BEGIN COLLECTED MATERIAL

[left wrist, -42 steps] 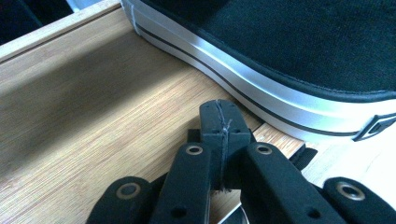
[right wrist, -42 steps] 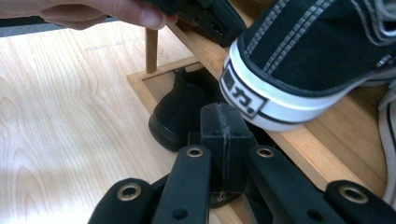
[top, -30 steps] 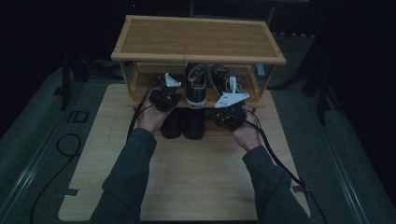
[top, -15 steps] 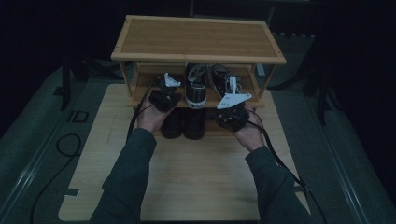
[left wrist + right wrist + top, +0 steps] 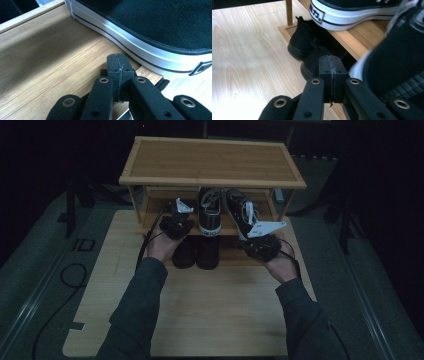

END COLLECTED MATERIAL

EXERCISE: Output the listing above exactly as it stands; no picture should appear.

SOLUTION BELOW:
[left wrist, -42 steps] 
[right wrist, -42 steps] 
[top, -30 steps] 
[top, -15 steps] 
[left wrist + right wrist + top, +0 steps] 

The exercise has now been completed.